[Dataset items]

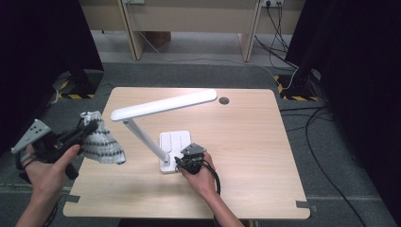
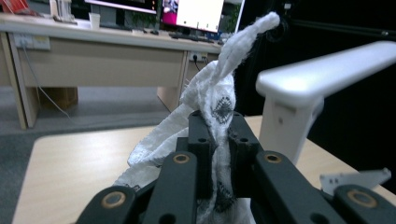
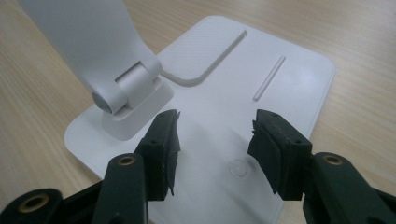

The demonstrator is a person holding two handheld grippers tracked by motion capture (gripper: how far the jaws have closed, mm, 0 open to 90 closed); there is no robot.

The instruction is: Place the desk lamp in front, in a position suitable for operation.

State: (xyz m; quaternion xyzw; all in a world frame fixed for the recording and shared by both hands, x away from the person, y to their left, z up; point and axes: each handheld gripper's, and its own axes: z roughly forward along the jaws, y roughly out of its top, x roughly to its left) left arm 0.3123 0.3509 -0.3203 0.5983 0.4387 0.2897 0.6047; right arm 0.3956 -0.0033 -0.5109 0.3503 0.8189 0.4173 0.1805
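Note:
A white desk lamp stands mid-table, its long head (image 1: pixel 163 105) slanting over its flat base (image 1: pixel 173 142). My left gripper (image 1: pixel 90 126) is shut on a white cloth with dark patterning (image 1: pixel 101 144), held up off the table's left side; in the left gripper view the cloth (image 2: pixel 219 100) rises between the closed jaws, the lamp head (image 2: pixel 327 70) to the right. My right gripper (image 1: pixel 185 161) hovers at the base's near edge. In the right gripper view it (image 3: pixel 212 140) is open above the base (image 3: pixel 275 88), over a small round button (image 3: pixel 238 168), the hinge (image 3: pixel 123 88) at left.
The wooden table (image 1: pixel 246 142) has a round cable hole (image 1: pixel 223 100) at the back. Desk legs (image 1: pixel 132 33) and cables (image 1: pixel 288 66) lie on the floor beyond. Black curtains flank both sides.

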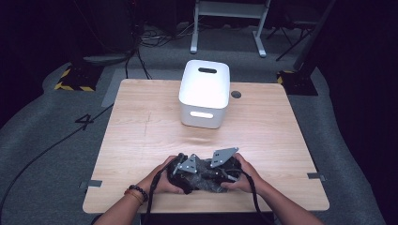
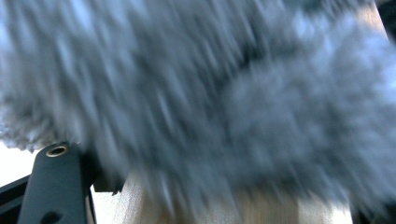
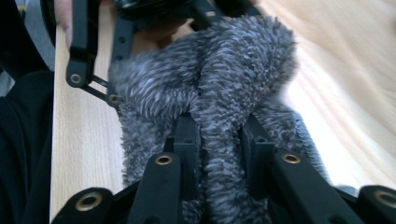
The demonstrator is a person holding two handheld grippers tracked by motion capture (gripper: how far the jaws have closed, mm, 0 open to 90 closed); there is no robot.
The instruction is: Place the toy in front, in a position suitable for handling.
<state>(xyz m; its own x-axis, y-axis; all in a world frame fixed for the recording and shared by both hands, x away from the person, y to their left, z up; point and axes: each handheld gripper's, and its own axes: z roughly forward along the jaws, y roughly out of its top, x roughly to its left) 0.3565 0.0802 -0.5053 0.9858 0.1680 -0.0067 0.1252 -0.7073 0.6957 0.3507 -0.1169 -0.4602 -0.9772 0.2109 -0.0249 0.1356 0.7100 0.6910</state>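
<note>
A grey fuzzy cloth [image 1: 206, 182] lies bunched near the table's front edge, between the person's two hands. My right gripper [image 3: 217, 126] is shut on a raised fold of the cloth [image 3: 210, 79], which stands between its two black jaws. My left gripper [image 1: 195, 174] comes in from the left and meets the same bundle; in the left gripper view the blurred cloth [image 2: 210, 102] presses close over one black finger [image 2: 56, 182]. The right gripper [image 1: 220, 174] sits right beside it, the grey plates of both nearly touching.
A white box [image 1: 205, 93] with a handle slot stands at the middle back of the wooden table [image 1: 141, 131]. A dark round grommet [image 1: 236, 94] lies to its right. Cables and a white stand's legs [image 1: 258, 44] are on the floor beyond.
</note>
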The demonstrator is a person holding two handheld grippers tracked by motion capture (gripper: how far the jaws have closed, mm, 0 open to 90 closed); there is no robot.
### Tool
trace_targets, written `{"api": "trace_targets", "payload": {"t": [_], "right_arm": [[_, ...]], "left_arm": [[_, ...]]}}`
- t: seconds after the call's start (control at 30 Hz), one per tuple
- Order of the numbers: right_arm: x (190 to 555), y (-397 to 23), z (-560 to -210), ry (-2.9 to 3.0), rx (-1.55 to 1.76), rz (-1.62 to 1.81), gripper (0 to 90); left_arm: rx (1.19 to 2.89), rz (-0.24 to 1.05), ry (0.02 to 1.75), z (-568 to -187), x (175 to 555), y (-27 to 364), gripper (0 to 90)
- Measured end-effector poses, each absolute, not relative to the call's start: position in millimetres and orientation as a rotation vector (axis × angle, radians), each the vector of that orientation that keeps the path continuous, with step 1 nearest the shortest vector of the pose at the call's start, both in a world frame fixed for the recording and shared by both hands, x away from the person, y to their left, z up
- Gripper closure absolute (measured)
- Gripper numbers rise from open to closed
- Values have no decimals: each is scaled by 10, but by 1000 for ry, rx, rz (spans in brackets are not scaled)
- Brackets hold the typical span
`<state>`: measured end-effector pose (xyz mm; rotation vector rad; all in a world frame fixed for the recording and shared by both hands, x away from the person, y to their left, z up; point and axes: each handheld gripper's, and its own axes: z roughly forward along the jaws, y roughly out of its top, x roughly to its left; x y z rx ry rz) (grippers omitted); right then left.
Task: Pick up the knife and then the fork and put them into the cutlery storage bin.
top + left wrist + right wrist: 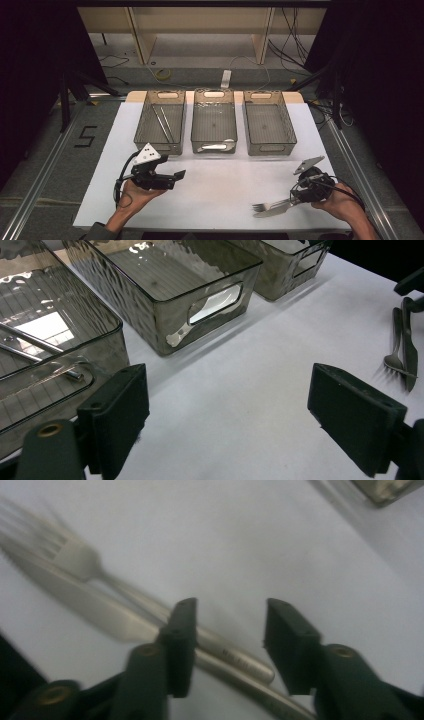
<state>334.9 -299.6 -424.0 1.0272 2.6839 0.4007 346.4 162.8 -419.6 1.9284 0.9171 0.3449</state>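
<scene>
A steel fork (267, 204) and a table knife (272, 212) lie side by side near the table's front right edge, tines and blade pointing left. My right gripper (296, 198) sits at their handle ends. In the right gripper view its jaws stand apart over the handles of the fork (75, 560) and knife (90, 610), with no pad pressing on either, so the right gripper (230, 645) is open. My left gripper (175, 178) hovers at front left, pointing right. The left gripper (230, 415) is wide open with bare table between its jaws, and the fork (395, 347) lies far right.
Three clear grey bins stand in a row at the back of the white table: the left bin (141, 120) holds thin metal sticks (162, 122), the middle bin (194, 120) holds a spoon (212, 147), and the right bin (287, 120) holds nothing. Open table lies between the grippers.
</scene>
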Motion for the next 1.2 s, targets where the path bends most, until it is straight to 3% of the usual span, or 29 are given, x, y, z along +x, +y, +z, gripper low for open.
{"api": "trace_targets", "payload": {"t": [0.2,0.6,1.2], "right_arm": [[3299,-3049,-4289,2738,947,279,336],[3354,-3266,-4516,2767,1007,217,334],[3374,-3300,-4526,2820,1001,223,347]], "left_arm": [[1930,347,914,-4191,3461,1628,162],[1933,349,911,-4191,3462,1626,162],[1937,349,911,-4199,3466,1616,162]]}}
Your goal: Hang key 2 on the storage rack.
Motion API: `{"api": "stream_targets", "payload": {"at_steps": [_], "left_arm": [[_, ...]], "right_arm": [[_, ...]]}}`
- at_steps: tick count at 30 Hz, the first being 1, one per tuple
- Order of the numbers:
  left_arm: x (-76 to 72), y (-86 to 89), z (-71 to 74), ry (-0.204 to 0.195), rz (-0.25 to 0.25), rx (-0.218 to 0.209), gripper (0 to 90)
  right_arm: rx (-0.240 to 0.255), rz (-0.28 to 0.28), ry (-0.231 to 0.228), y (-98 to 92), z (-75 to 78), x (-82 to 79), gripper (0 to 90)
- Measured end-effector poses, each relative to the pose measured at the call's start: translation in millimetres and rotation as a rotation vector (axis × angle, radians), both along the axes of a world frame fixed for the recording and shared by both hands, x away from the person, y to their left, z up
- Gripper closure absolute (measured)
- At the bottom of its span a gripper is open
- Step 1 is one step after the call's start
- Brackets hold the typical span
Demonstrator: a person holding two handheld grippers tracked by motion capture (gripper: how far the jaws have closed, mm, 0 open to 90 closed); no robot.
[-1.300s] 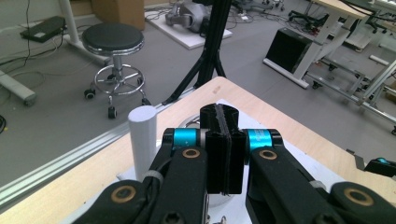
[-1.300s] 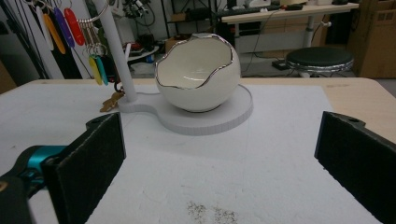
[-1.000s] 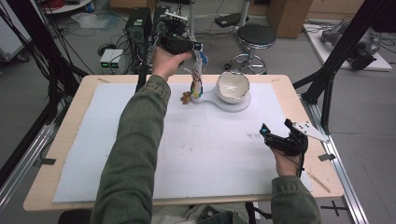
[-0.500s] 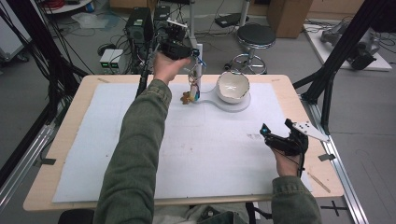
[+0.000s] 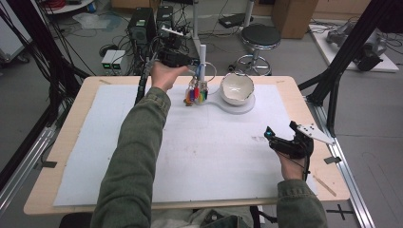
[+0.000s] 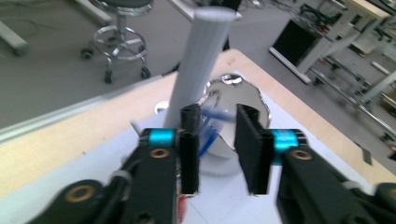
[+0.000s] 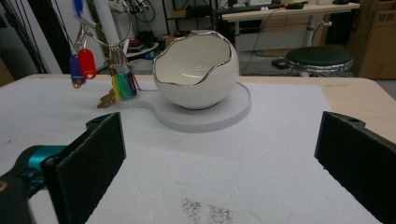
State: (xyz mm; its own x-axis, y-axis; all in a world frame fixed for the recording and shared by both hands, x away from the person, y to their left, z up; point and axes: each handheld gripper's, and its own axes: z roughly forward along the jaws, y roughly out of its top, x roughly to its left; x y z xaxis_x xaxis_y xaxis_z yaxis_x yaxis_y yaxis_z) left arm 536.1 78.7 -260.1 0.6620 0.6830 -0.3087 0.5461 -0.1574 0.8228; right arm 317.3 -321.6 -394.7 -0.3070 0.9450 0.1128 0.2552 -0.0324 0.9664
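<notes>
A white pole (image 5: 203, 56) rises from a flat white base (image 5: 248, 106) at the table's far side. A bunch of keys with coloured tags (image 5: 196, 93) hangs beside the pole on wire rings. My left gripper (image 5: 194, 61) is up at the pole. In the left gripper view its jaws (image 6: 217, 140) have just been opening; a blurred blue tag (image 6: 212, 127) lies between them, untouched by the pads, and the pole (image 6: 201, 60) stands just behind. My right gripper (image 5: 280, 131) rests open at the table's right. In its own view the right gripper (image 7: 219, 128) faces the key bunch (image 7: 123, 86).
A white egg-shaped bowl (image 5: 236, 87) with a jagged silver rim sits on the round end of the base; in the right gripper view the bowl (image 7: 196, 70) is straight ahead. A white sheet (image 5: 190, 156) covers the wooden table (image 5: 71, 142). A black stool (image 5: 258, 35) stands beyond.
My left hand has sunk a little toward the pole, the key bunch has come down with it, and the left jaws have parted. The right gripper has not moved.
</notes>
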Motion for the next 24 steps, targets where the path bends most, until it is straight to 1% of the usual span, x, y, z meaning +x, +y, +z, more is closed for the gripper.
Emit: {"api": "stream_targets", "payload": {"at_steps": [2, 3, 5, 6, 7, 8, 9, 10, 11, 13, 14, 15, 16, 17, 18, 19, 20, 22, 24], "left_arm": [[-2.1, 2.8, -3.3, 0.000, -0.001, -0.019, 60.6], [-2.8, 3.7, -3.8, -0.001, 0.001, -0.016, 57.7], [-4.0, 5.7, -4.8, 0.000, 0.009, -0.016, 47.2], [-4.5, 7.0, -5.0, 0.005, 0.004, -0.013, 45.6], [-4.8, 7.3, -5.4, 0.013, 0.003, -0.002, 41.1], [-5.7, 6.8, -5.8, 0.017, 0.005, 0.030, 33.9], [-6.8, 6.7, -6.1, 0.011, 0.011, 0.058, 27.3], [-7.7, 6.6, -6.5, 0.005, 0.018, 0.063, 23.5], [-8.9, 8.2, -6.5, 0.007, 0.024, 0.067, 21.3], [-10.6, 12.2, -7.1, 0.007, 0.048, 0.065, 19.6], [-10.6, 13.2, -7.4, 0.027, 0.057, 0.063, 15.9], [-10.5, 14.8, -8.0, 0.038, 0.062, 0.073, 11.6], [-11.9, 16.7, -8.2, 0.034, 0.068, 0.085, 8.9], [-12.9, 17.7, -8.3, 0.033, 0.073, 0.077, 7.5], [-14.4, 19.9, -7.5, 0.027, 0.082, 0.080, 5.3], [-15.8, 22.0, -6.8, 0.024, 0.081, 0.072, 3.3], [-17.8, 25.0, -5.5, 0.018, 0.093, 0.065, 1.6], [-20.7, 28.7, -4.1, 0.010, 0.091, 0.055, 1.6], [-24.0, 32.7, -3.1, 0.004, 0.095, 0.059, 1.6]], "right_arm": [[-0.001, -0.002, -0.001, 0.0, 0.1, -0.5, 0.8], [-0.002, -0.003, -0.003, 0.0, 0.2, -0.6, 0.8], [-0.003, -0.002, -0.003, 0.0, 0.2, -1.1, 0.8], [-0.004, -0.002, -0.003, 0.1, 0.2, -1.2, 0.8], [-0.003, -0.003, -0.001, 0.3, 0.2, -1.4, 0.8], [-0.004, -0.003, -0.001, 0.2, 0.2, -1.4, 0.8], [-0.004, -0.002, -0.002, 0.0, 0.1, -1.2, 0.8], [-0.002, -0.002, 0.000, 0.1, 0.1, -1.4, 0.8], [-0.002, -0.002, 0.001, 0.1, 0.1, -1.4, 0.8], [-0.002, -0.002, -0.001, 0.2, 0.2, -1.5, 0.8], [-0.001, -0.001, 0.002, 0.5, 0.2, -1.9, 0.8], [-0.001, -0.001, 0.002, 0.6, 0.2, -1.9, 0.8], [-0.004, -0.001, 0.002, 0.7, 0.3, -2.0, 0.8], [-0.004, 0.001, 0.002, 0.7, 0.4, -2.3, 0.8], [-0.003, -0.001, -0.002, 0.7, 0.4, -2.2, 0.8], [-0.004, -0.003, -0.004, 0.6, 0.4, -2.3, 0.8], [-0.005, -0.003, -0.005, 0.5, 0.4, -2.4, 0.8], [-0.003, -0.003, -0.004, 0.5, 0.5, -2.5, 0.8], [0.000, -0.003, 0.001, 1.2, 0.7, -3.2, 0.8]]}}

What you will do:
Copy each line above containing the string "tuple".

Your solution:
- t: seconds after the call's start (control at 30 Hz), one per tuple
- at_steps: tick count at 30 Hz, the first being 1, one per tuple

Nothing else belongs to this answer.